Tuesday, November 19, 2024

"You come most carefully upon your hour..."

 You can be many things in a professional orchestra, but you can't ever be late.

That's true in the sense that you have to play in tempo as well, but even more than keeping time you must show up on time for rehearsals and concerts. And five minutes beforehand is not on time.

It actually is contractually late in most places to be there only five minutes ahead of time. You're required by your work rules to be in your seat, prepared to play, and in proper dress code five minutes before the service is scheduled to start. 
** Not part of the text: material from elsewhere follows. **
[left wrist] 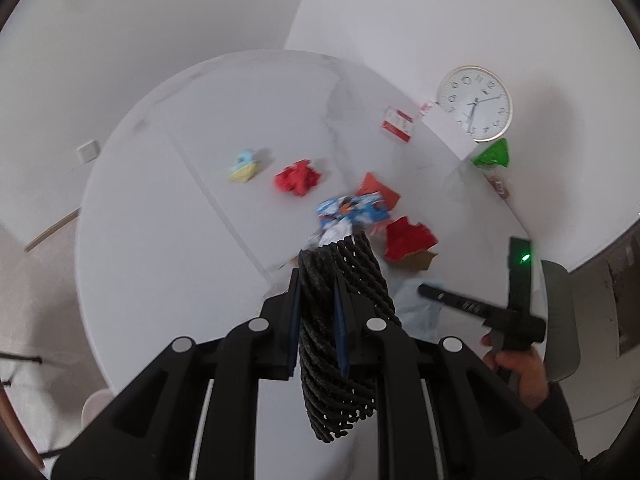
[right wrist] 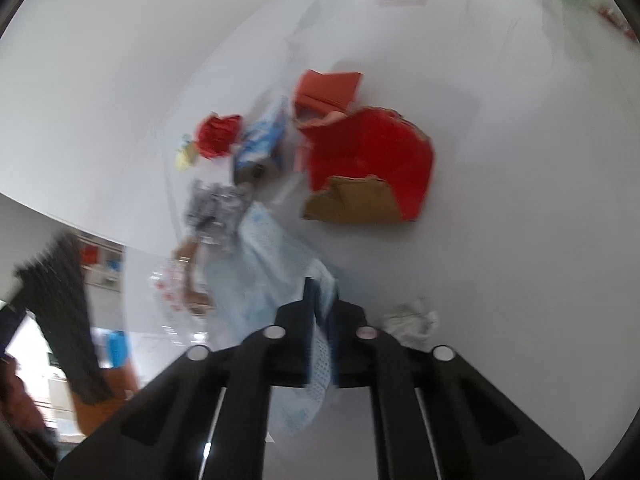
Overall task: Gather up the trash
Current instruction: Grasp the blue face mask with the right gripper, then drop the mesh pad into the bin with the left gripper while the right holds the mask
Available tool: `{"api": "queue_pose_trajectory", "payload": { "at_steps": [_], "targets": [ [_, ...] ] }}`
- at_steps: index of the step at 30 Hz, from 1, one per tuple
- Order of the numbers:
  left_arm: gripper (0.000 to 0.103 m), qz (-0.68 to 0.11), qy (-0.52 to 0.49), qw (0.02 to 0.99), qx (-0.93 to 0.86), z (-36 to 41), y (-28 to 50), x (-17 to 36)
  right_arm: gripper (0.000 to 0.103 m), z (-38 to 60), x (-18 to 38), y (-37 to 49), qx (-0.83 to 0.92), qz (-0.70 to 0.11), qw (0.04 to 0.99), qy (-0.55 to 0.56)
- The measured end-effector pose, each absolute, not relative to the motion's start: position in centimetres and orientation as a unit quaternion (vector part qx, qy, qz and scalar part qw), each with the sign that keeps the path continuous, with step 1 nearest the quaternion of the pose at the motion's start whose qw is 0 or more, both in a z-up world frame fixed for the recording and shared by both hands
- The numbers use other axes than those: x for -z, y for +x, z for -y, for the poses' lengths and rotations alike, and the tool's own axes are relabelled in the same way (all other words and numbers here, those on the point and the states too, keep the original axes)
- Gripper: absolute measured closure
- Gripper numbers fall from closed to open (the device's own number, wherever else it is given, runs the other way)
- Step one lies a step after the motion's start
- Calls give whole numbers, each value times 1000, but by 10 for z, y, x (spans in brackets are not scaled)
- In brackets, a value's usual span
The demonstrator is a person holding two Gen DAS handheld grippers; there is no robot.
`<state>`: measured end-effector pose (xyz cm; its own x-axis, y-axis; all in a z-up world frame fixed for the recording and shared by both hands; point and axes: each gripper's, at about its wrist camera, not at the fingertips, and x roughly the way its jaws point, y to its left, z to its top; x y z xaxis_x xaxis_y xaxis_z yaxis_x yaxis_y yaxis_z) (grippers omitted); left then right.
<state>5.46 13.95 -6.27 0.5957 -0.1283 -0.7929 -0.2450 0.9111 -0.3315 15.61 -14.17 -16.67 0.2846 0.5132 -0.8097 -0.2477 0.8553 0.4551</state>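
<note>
Left gripper [left wrist: 316,280]: shut tight on the rim of the black woven basket [left wrist: 340,344], held up in the air just this side of the torn red box [left wrist: 408,238].
Right gripper [right wrist: 322,292]: pinched shut on one end of the pale blue dotted sheet [right wrist: 264,264], the rest of it trailing away toward the left of the torn red box.
Table [left wrist: 160,220]: white and round, with the torn red box lying near its middle.
Trash near the box: blue picture wrapper [left wrist: 352,208] just left of it, almost touching; shiny silver scrunch [right wrist: 212,208] left of it and a bit nearer; white paper ball [right wrist: 412,320] on the near side, just beside the right gripper.
Trash farther off: red paper ball [left wrist: 298,178] past the wrapper, left of the box; yellow and blue scrap [left wrist: 244,168] farther left again; small red and white packet [left wrist: 397,123] well behind the box; green shiny bag [left wrist: 493,155] behind it to the right, at the table edge.
Step in hand: most likely putting the blue sheet into the basket, one piece held and nothing seen inside the basket yet.
How far along: early, by the look of it, with most of the trash on the table.
Next move calls for: bringing sheet and basket mouth together, tipping the mouth up, then letting go only once the floppy sheet hangs inside.
Watch out for: the loose end dragging the silver scrunch along.
</note>
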Motion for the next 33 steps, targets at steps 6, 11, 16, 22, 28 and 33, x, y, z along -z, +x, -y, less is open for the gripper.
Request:
{"api": "queue_pose_trajectory", "payload": {
  "at_steps": [6, 11, 16, 22, 28, 33],
  "targets": [
    [89, -447, -224, 863, -76, -152, 15, 61, 99, 143, 125, 139, -252, -511, 814, 111],
    [89, -430, -232, 866, -107, -162, -23, 52, 99, 140, 86, 117, -254, -472, 841, 74],
    [89, -417, -250, 863, -138, -177, -66, 50, 99, 134, 52, 89, -238, -430, 871, 21],
    [89, -404, -258, 861, -172, -190, -113, 49, 99, 128, 21, 66, -240, -395, 887, -11],
    [89, -398, -274, 852, -202, -205, -153, 57, 99, 119, -8, 49, -252, -360, 898, -23],
    [89, -413, -279, 834, -236, -225, -184, 80, 99, 101, -28, 28, -282, -344, 895, -31]
  ]
}}
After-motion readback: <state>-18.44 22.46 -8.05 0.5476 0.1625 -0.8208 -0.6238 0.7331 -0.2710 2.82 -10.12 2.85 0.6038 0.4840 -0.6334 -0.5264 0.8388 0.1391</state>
This ethic isn't enforced through the work rules, though. It's an unspoken culture that gets ingrained in you from the very beginning. You MUST be on time. For most people that means being in the building a half-hour before the "shift" starts. 

It's a good way to do business. Even when the unthinkable happens (traffic jam on the thruway, all the parking spots full in the garage) and you are rushing in twenty minutes later than usual you are still technically "on time."

But it's a very different world than the one that my students live in.

"I forgot." 

"The coffee line was really long."

"I couldn't find my music."

"I was talking to another professor."

But they finally got one up on me yesterday, or at least one of them did. I was ten entire minutes late to my first student's lesson. (Childcare handoff delayed due to traffic.) 

I've lost the moral high ground with that one.